彼女は僕の頭をしばらくなでていた。そして、その手を下にすべらて、手の甲で僕のほほをなで始めた。あやすようなやさしい動きで、ひんやりとしてするりとした手の感触が気持ちよくて。何より、彼女の美しさに魅せられて。僕は、気づいたら目を閉じて、彼女のぬくもりを堪能してしまっていた。

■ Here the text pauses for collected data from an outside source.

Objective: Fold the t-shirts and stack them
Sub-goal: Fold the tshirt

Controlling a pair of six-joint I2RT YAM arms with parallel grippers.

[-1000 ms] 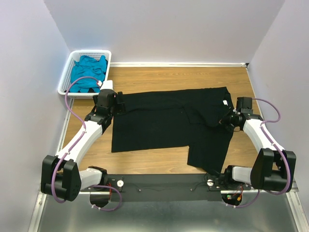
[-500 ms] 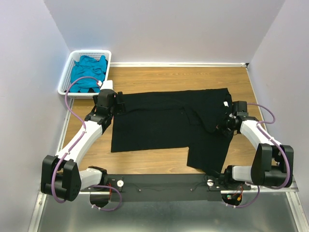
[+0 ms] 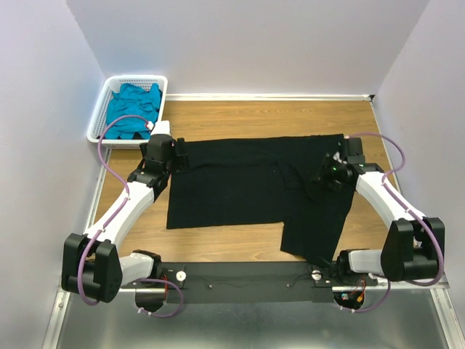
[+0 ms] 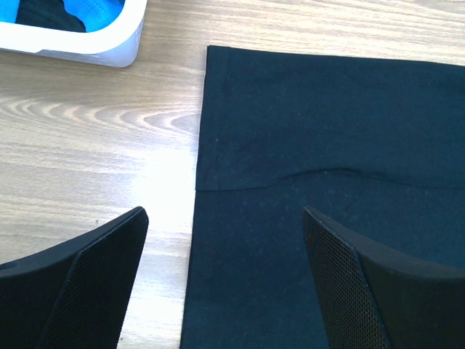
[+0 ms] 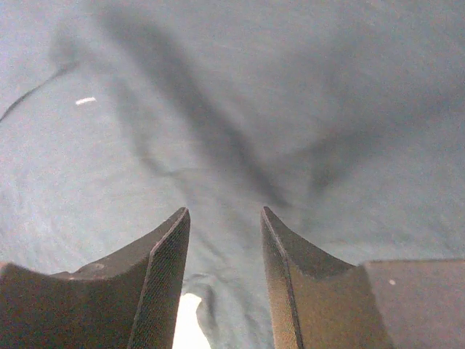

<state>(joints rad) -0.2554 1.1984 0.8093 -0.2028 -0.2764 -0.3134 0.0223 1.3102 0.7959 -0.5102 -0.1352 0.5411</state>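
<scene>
A large black t-shirt point(image 3: 240, 185) lies spread on the wooden table, its right part folded and hanging toward the near edge. My left gripper point(image 3: 171, 154) hovers open over the shirt's left edge point(image 4: 211, 145), one finger over wood and one over cloth, with nothing between them. My right gripper point(image 3: 325, 177) is above the shirt's right part. Its jaws stand apart over wrinkled black cloth point(image 5: 218, 87), and a small white patch point(image 5: 189, 320) shows low between them. A teal-blue t-shirt point(image 3: 134, 105) lies bunched in the basket.
The white slotted basket point(image 3: 98, 125) sits at the back left corner, and its rim point(image 4: 87, 47) is close ahead of my left gripper. Walls close in the table on three sides. Bare wood point(image 3: 240, 116) shows behind the shirt.
My right gripper was shut at the shirt's right edge. It has moved left and back over the cloth, and its jaws have parted. The left arm has not moved.
</scene>
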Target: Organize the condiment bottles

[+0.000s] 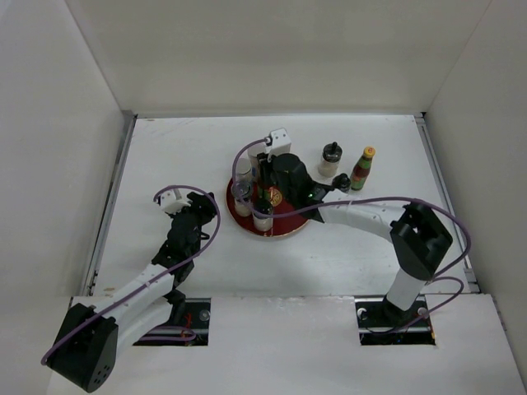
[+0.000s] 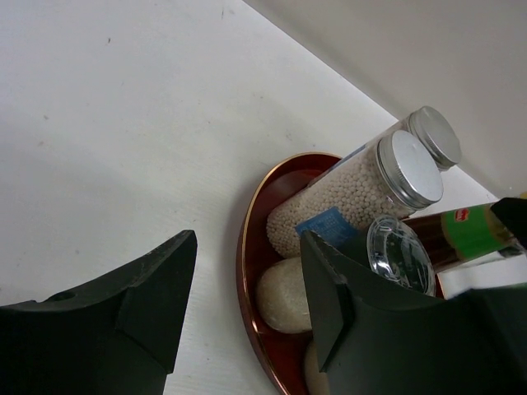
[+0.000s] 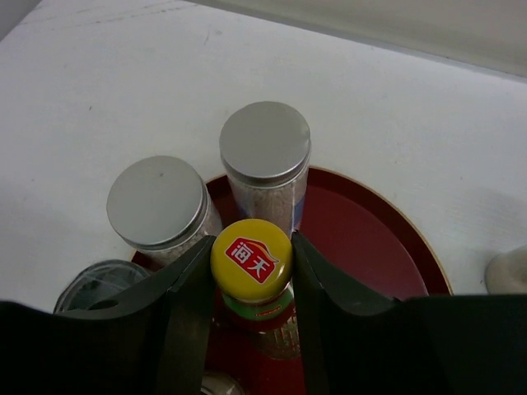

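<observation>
My right gripper (image 3: 251, 251) is over the round red plate (image 3: 387, 216), shut on the yellow cap of a dark red sauce bottle (image 3: 252, 262) that stands upright on it. Two silver-capped shakers (image 3: 158, 202) (image 3: 265, 141) stand on the plate just behind the bottle. A black-topped pale shaker (image 3: 95, 286) stands at the plate's left. In the top view the right gripper (image 1: 265, 183) covers the plate (image 1: 290, 224). A second sauce bottle (image 1: 362, 169) and a black-topped shaker (image 1: 330, 160) stand on the table to the right of the plate. My left gripper (image 1: 202, 211) is open and empty, left of the plate.
The left wrist view shows the left gripper (image 2: 247, 288) with its jaws wide apart at the plate's rim (image 2: 247, 247), looking at the silver-capped shakers (image 2: 409, 169) and a pale shaker body (image 2: 288, 292). White walls enclose the table on three sides.
</observation>
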Action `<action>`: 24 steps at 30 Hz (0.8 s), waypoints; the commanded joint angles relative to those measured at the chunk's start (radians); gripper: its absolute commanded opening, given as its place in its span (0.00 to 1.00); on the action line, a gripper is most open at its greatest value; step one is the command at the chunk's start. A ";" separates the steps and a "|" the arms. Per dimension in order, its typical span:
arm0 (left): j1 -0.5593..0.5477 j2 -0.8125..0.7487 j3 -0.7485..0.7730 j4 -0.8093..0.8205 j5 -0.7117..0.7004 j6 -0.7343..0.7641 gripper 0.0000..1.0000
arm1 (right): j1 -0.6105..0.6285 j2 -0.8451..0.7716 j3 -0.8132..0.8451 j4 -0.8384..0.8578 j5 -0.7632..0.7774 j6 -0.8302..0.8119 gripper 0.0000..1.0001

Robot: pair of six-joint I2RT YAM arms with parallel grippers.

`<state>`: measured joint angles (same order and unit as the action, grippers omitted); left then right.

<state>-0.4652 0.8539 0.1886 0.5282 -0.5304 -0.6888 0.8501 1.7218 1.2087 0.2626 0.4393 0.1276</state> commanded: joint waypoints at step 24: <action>-0.010 0.017 -0.005 0.069 0.006 -0.006 0.54 | -0.426 -0.496 -0.291 -0.022 0.119 0.193 0.78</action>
<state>-0.4679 0.8646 0.1822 0.5419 -0.5293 -0.6888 0.5140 1.2327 0.9581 0.3355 0.4999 0.2619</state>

どれくらいそうしていただろうか。コホン、と咳払いの声が聞こえた。
僕はびくりとしてわれにかえると、彼女もまた手を放し、奥の女と話始めた。彼女の視線がはずれてしまったのが残念で、女に不満を抱いたが視線を向けるのも怖かったのでそのまま静かに彼女の手の感触を反芻した。目線は彼女に釘付けだったけれど、とくにはずす必要も感じなかったので、彼女が後ろを向いているのをいいことにただじっと見つめてしまっていた。
しばらくして、女が僕に目をやりながら何か言うと、彼女はびっくりしたようにこちらに振り返った。ちょうど僕と目があう形になると、驚いたような顔をして何か話しかけてくれた。
当然意味もわからなかったけれど、心地よい、きれいな声で話しかけてくれたのがとてもうれしかった。でも何もこたえられないのが嫌だったかもしれない、反射的に笑顔だけ返していた。僕にしては珍しく、本当に自然に笑顔が出てしまったと思う。
すると突然、彼女が固まったように動かなくなった。なんだ?何かまずいことをしたのだろうか。彼女の態度の急変に不安になった僕は、わけもわからず同じく固まってしまっていた。
突然、ぱんぱんと、手のひらをうつ音がした。女が大きな声を出しながら男を呼んだようだった。すぐに扉がノックされ、男が入ってきて連れだされてしまった。もといた部屋に戻されて、元いた場所に座り込み、僕はだめだったことを知ったのだった。
こちらにきてからいいことはなかったけれど、僕ははじめて露骨に大きく落ち込んだ。